When discussing what can be done to reform long-term care, it’s easy to focus on what we’re doing wrong. People who have a disability, many of them young, continue to be dumped in long-term care facilities ill-equipped to meet their needs. Our elders – with and without disabilities – are too often stripped of their autonomy and forced into crowded, potentially dangerous congregate settings.
Yet the future of long-term care may be closer than we imagine: Innovative approaches to aging-in-place are happening all around us, and some have been happening for decades. These examples can give us a glimpse of what’s possible and show us the path to get there.
Rygiel Supports for Community Living is one local association whose efforts to provide community-based supports to their residents as they age provides a window into the future. And they’ve done it by turning to their past for continued inspiration.
Rygiel was founded over 50 years ago as a home for children with multiple disabilities, but soon was influenced by the Principle of Normalization and hence, made the decision to deinstitutionalize and move to a model of small group living. But as the children they supported began to age out of the system, the government started pressuring Rygiel to move them away into institutions. Rygiel refused, and to this day, many of those same children – now adults – continue to be supported by Rygiel.
According to Executive Director Donna Marcaccio, these experiences reinforced Rygiel’s commitment to providing services that are “shaped by the needs and interests of the person” and delivered within the community. “We have to keep the sector’s history alive,” she says. “It surprises me how many people I talk to don’t know the history of institutionalization and that it was the people that we support and their families who taught us what was wrong with that system.”
So, when Rygiel faced renewed government pressure, this time to move their older residents into long-term care, they stayed true to their values and stood their ground once again. As a result, they currently support 20 residents over the age of 50 – 7 over the age of 65 – all of whom have complex needs.
How has this approach worked out? Marcaccio points out that they were already capable of managing many issues related to aging due to their familiarity with supporting complex needs. They’ve also proven that allowing people to age in place can be just as, if not more cost effective than moving them into larger congregate settings. “Whether you lived with two people or fifty people was pretty much the same. It’s where the money went that was very different: It didn’t go to the individual, it went to the building’s maintenance, higher insurance, etc.” Marcaccio explains.
In any case, whatever extra support has been required is more than justified by the positive outcomes.
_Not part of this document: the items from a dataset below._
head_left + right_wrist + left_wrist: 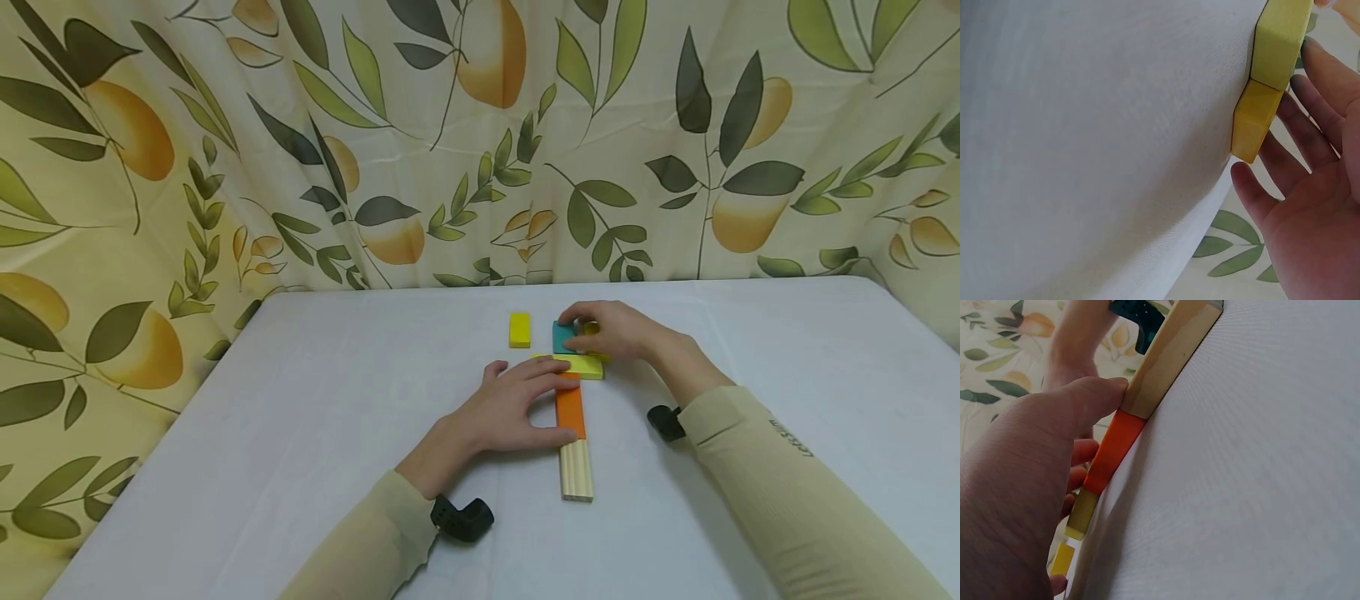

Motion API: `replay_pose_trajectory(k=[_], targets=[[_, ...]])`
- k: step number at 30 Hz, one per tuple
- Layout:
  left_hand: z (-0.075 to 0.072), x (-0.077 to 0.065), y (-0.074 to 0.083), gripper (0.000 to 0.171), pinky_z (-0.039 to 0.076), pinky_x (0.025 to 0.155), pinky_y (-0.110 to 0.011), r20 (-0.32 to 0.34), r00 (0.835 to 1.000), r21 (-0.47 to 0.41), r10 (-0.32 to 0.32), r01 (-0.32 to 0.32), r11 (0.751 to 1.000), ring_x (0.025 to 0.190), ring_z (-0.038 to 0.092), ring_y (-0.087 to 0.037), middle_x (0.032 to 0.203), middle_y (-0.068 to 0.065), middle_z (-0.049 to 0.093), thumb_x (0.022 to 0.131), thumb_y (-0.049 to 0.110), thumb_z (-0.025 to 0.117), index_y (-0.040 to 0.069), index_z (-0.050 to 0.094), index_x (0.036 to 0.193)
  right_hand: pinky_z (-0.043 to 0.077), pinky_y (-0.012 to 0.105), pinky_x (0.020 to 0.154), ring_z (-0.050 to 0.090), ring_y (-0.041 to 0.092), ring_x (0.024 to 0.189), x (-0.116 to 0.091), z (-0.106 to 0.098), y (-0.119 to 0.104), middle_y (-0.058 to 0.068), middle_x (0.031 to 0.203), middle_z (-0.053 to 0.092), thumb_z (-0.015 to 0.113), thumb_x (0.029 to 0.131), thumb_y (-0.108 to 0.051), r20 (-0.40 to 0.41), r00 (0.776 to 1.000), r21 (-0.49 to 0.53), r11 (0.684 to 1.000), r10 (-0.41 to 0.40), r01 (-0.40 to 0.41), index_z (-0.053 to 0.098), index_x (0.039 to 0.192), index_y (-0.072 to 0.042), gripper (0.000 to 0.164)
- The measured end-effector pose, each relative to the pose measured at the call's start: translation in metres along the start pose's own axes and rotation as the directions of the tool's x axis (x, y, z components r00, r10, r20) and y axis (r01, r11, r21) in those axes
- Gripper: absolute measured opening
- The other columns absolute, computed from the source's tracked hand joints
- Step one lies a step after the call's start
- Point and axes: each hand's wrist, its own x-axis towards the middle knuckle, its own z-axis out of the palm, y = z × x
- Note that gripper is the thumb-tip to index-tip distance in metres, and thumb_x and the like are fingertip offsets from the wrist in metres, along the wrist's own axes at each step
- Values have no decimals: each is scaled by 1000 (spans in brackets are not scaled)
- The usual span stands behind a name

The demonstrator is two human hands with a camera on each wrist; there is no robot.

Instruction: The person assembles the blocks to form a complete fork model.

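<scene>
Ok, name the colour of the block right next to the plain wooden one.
Orange; that block shows best in the head view.

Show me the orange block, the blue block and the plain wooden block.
Orange block [571, 408]: head view, middle of its uncovered upper face.
Blue block [561, 335]: head view, the part not covered by fingers [579, 342].
Plain wooden block [576, 471]: head view, middle of its upper face.

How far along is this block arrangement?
Apparently done: the plain wooden block and orange block lie end to end, with the lime block crosswise beyond. In hand: the right hand touches the teal block. Possibly left: the yellow block, set apart.
</scene>
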Motion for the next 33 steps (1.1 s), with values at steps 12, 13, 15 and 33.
replay_pose_trajectory(k=[12,13,15,33], targets=[[0,0,0,65,20,111,-61,0,1000,-2,2,-2,1000,146,26,-5,156,11,39,90,62,63,32,55,146,37,56,107,52,36,115,-1,0,-1,19,128,61,71,95,-18,1,1000,5,1000,-6,6,63,131,-6,40],[0,0,0,65,20,111,-61,1,1000,-2,1,-1,1000,146,26,-5,156,11,39,90,62,64,32,55,146,37,56,107,52,36,115,-1,0,-1,19,128,61,71,95,-18,1,1000,6,1000,-7,7,63,131,-6,40],[0,0,0,65,20,111,-61,1,1000,-1,1,-1,1000,146,25,-5,157,11,39,90,62,64,32,55,146,37,56,107,52,36,116,-1,0,0,19,128,61,71,95,-18,0,1000,7,1000,-9,9,63,131,-6,39],[1,0,-1,63,21,111,-61,6,1000,31,17,-17,999,147,25,-8,158,10,38,93,62,59,31,53,147,38,60,105,51,42,126,-9,-6,-2,25,135,58,68,97,-22,-8,1000,26,1000,9,-9,62,134,-8,40]])
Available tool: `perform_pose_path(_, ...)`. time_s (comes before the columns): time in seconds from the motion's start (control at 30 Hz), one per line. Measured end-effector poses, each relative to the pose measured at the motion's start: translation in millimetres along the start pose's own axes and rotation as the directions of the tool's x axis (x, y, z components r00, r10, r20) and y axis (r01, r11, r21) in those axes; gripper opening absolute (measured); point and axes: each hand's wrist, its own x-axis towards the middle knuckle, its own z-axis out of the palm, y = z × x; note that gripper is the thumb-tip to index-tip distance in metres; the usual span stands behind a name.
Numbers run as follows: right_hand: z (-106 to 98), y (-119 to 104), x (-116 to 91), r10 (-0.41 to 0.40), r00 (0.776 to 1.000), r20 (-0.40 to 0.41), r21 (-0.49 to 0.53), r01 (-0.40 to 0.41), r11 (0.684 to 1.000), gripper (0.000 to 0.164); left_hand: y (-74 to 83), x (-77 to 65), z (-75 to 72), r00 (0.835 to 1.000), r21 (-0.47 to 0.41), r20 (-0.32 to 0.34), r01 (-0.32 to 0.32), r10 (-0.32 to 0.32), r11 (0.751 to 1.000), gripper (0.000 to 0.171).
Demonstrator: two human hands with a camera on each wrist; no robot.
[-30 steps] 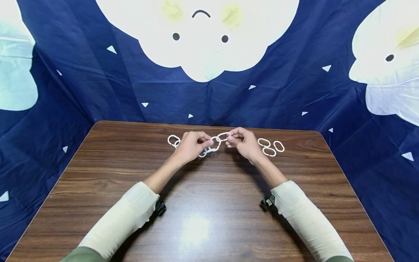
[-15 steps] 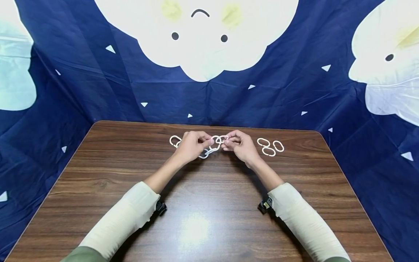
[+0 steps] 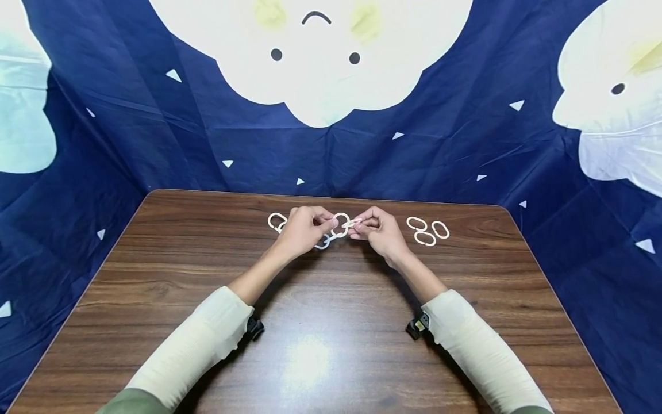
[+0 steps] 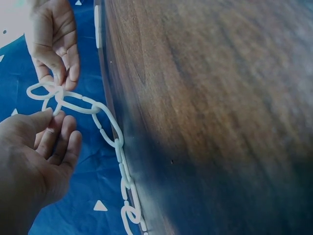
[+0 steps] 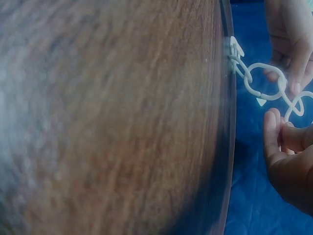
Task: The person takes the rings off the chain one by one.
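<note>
Right over the table's (image 3: 310,299) far edge, the left grip (image 3: 305,233) pinches the end of a white, plastic-looking chain of oval links (image 4: 117,142), tail trailing leftward; the right grip (image 3: 380,233) pinches a matching white oval link (image 3: 353,223), overlapping that end. Fully hooked? Can't tell! Best play, I'd judge: steady the left, line up the link's split, ease it through without forcing.

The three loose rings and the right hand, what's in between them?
Just bare table. The head view shows only brown wood between the right hand and the three loose rings.
</note>
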Motion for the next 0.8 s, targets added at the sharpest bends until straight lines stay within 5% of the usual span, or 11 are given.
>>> perform_pose_path(0.8,-7.1,4.5,-1.5,-0.014,0.999,-0.046,0.010,0.014,1.000,0.012,-4.7,-1.6,-6.3,0.999,0.006,-0.004,0.043,-0.043,0.999,0.023)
The small group living settings and low staff turnover contribute to a much greater atmosphere of familiarity and comfort for residents. “I can’t imagine what it would feel like to live in a chaotic environment where you never know who’s going to walk into your room today to care for you or how they’re going to approach the care,” says Marcaccio. Recently, a woman Rygiel had supported for more than 50 years passed away. While it was a sad moment, Marcaccio takes some comfort knowing that the woman was able to spend her final days at home surrounded by people she was familiar and comfortable with, some of whom she’d known for most of her life.
Asked what others can learn from Rygiel’s approach, Marcaccio offers up a guiding question in return: “If we truly are person-centred and community-based, what does that mean to a person as they move through the life span? If we examine that question, I think it paves the way for how we should respond to individuals.”